- [Activity] Whenever the word "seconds" appears in a line of the data below, copy that line.

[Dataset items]
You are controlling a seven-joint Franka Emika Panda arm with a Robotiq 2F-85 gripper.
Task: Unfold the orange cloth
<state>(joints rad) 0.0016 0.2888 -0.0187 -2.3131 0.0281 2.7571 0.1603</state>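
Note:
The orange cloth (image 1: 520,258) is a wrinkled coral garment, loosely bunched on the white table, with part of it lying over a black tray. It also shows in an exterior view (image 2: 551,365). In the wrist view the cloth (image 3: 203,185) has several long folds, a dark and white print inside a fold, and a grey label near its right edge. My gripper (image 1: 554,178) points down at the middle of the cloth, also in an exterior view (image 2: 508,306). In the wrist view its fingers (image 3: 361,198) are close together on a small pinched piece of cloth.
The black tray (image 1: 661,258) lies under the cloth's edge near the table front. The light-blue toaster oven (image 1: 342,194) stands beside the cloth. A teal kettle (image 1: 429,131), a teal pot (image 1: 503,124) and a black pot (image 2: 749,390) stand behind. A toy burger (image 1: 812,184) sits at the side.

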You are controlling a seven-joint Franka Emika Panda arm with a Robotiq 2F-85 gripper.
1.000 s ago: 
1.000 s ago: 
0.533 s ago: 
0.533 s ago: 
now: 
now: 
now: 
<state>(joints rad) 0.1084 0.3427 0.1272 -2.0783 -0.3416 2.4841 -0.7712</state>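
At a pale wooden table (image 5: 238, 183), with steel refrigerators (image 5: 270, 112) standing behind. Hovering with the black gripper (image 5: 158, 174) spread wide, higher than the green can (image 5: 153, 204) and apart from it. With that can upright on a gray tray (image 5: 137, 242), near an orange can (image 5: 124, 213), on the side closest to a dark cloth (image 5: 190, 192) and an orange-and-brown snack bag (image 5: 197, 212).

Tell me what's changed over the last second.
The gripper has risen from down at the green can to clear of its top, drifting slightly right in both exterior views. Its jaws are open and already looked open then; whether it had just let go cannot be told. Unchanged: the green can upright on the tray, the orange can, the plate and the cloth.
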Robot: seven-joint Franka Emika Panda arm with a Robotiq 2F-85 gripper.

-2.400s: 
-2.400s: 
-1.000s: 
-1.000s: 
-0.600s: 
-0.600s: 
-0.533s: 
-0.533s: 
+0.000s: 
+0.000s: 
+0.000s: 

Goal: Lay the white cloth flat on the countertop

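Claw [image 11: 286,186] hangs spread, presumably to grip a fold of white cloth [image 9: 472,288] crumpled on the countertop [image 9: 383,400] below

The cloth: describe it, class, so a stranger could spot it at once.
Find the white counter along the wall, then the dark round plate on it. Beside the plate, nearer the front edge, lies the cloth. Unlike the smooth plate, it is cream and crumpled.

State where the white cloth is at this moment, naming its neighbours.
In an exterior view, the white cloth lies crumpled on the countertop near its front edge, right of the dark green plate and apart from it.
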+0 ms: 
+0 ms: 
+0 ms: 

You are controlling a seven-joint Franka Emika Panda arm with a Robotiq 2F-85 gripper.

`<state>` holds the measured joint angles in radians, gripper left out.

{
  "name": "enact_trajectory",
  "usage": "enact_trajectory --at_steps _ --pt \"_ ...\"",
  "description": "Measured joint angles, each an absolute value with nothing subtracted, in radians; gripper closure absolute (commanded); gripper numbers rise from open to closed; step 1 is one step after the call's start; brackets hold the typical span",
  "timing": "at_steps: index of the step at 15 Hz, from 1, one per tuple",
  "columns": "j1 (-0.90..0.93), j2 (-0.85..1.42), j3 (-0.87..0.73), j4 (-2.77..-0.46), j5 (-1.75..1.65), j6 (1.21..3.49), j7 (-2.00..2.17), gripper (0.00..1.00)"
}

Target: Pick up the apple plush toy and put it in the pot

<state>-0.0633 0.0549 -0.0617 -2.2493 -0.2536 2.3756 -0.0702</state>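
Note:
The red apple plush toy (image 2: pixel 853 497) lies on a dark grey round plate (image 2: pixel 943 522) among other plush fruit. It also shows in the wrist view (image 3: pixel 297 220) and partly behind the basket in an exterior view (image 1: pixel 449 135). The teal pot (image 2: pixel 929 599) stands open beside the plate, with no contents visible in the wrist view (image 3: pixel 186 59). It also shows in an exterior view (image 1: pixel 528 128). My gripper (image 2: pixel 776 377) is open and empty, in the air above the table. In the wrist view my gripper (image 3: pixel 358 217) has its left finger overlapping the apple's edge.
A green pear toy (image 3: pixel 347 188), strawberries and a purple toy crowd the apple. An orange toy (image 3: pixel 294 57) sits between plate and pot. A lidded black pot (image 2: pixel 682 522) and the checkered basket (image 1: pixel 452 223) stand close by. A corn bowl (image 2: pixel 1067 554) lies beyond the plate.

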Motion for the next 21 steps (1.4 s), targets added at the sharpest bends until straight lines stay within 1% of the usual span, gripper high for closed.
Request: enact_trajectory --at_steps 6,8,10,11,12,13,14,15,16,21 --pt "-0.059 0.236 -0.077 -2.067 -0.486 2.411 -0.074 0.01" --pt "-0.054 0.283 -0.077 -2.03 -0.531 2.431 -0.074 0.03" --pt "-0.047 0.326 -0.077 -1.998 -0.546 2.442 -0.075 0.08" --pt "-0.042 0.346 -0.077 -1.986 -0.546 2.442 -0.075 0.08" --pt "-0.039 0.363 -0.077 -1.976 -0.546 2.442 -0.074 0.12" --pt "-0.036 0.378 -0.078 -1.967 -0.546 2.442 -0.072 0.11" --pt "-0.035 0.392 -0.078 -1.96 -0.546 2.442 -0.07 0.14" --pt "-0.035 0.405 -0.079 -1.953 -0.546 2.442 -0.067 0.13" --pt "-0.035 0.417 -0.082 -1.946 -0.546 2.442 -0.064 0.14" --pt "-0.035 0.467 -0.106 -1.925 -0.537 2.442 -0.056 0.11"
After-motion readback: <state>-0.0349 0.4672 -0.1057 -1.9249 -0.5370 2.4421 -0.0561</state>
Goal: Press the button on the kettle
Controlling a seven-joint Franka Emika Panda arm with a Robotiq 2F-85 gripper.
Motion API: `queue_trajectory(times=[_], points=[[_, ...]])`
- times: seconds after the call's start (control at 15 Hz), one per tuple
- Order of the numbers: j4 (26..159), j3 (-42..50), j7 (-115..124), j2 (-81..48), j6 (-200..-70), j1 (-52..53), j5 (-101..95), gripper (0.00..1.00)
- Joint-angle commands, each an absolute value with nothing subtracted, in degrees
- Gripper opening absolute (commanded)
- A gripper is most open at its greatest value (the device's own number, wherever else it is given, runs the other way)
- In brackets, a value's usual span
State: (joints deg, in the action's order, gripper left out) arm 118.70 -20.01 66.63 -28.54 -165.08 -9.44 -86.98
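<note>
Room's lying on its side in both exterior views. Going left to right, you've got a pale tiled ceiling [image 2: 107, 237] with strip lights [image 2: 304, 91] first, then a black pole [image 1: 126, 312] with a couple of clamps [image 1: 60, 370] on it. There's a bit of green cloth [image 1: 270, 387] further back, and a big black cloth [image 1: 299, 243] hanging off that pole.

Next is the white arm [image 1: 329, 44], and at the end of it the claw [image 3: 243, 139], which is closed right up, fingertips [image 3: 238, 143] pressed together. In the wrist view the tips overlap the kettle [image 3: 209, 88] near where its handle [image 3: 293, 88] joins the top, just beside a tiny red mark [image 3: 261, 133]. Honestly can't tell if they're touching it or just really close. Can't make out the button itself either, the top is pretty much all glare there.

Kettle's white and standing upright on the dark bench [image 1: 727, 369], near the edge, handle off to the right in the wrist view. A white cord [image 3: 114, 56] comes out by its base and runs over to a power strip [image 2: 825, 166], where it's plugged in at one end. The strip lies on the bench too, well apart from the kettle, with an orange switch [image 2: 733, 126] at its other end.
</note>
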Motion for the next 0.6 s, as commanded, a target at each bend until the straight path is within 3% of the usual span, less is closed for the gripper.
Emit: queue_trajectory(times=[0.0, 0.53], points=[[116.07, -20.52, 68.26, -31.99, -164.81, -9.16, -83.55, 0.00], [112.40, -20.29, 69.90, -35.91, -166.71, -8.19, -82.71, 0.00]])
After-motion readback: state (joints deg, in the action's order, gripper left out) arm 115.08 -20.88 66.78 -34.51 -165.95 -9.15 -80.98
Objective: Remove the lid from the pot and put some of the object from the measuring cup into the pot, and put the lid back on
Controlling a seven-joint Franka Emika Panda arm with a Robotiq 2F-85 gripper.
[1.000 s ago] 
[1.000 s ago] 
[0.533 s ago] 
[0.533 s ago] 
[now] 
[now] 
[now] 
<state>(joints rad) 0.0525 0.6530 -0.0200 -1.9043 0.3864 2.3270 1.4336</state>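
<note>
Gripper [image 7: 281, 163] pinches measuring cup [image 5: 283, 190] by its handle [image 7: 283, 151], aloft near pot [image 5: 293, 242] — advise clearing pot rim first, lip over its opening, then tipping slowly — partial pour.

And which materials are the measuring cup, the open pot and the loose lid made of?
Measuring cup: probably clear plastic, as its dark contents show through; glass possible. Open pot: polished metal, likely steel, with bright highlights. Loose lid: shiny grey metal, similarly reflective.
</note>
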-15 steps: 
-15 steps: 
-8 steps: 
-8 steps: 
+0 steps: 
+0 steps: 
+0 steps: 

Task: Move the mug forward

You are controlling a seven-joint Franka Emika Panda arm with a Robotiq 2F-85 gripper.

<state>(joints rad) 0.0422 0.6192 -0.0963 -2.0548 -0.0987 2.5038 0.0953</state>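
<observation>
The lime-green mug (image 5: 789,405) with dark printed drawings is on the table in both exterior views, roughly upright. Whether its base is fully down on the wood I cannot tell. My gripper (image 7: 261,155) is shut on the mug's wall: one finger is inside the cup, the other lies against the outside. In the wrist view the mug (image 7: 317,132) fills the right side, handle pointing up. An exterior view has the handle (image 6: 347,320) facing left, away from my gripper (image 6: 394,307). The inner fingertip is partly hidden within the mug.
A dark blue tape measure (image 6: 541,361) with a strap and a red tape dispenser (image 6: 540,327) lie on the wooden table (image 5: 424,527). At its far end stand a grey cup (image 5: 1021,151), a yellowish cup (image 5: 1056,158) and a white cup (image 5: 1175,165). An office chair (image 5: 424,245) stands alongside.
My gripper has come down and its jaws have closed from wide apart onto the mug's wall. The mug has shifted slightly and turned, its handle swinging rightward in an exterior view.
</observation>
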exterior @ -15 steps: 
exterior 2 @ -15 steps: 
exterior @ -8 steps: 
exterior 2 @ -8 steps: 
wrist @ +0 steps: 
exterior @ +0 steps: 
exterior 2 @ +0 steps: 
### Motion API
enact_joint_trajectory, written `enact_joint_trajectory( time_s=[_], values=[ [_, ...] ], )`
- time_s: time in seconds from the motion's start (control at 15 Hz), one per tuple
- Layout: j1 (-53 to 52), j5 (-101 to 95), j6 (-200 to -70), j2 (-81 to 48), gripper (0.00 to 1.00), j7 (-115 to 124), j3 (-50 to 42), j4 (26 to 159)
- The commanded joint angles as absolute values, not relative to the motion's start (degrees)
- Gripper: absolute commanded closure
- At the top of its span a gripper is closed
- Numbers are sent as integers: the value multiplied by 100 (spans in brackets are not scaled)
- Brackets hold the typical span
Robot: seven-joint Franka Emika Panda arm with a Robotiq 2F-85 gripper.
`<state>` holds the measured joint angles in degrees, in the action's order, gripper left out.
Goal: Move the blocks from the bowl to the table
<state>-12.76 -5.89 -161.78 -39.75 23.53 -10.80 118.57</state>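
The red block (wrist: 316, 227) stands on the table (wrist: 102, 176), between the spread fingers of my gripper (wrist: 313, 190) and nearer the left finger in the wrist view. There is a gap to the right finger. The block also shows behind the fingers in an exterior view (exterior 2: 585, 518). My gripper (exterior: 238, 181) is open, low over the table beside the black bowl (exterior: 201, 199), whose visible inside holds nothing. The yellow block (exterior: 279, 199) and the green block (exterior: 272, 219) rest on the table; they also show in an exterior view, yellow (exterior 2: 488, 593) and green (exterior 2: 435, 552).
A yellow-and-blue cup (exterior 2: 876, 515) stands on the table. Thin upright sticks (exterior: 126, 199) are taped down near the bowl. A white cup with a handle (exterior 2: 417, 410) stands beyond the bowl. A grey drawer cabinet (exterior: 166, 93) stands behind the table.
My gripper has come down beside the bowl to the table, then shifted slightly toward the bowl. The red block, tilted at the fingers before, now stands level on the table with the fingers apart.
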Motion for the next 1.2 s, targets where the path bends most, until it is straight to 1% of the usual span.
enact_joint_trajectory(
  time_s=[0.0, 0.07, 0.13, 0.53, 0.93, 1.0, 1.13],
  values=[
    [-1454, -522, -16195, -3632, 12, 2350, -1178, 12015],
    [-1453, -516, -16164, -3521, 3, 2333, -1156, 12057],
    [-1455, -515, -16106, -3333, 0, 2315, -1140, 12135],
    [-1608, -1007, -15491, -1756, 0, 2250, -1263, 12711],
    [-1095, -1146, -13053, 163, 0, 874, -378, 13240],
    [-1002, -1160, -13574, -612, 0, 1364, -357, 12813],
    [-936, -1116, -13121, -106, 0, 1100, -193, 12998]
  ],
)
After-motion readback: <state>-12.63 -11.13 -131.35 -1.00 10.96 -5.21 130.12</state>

- [Worked solution]
- times: seconds after the call's start (control at 15 Hz), one per tuple
- time_s: time in seconds from the motion's start (control at 15 Hz), one per tuple

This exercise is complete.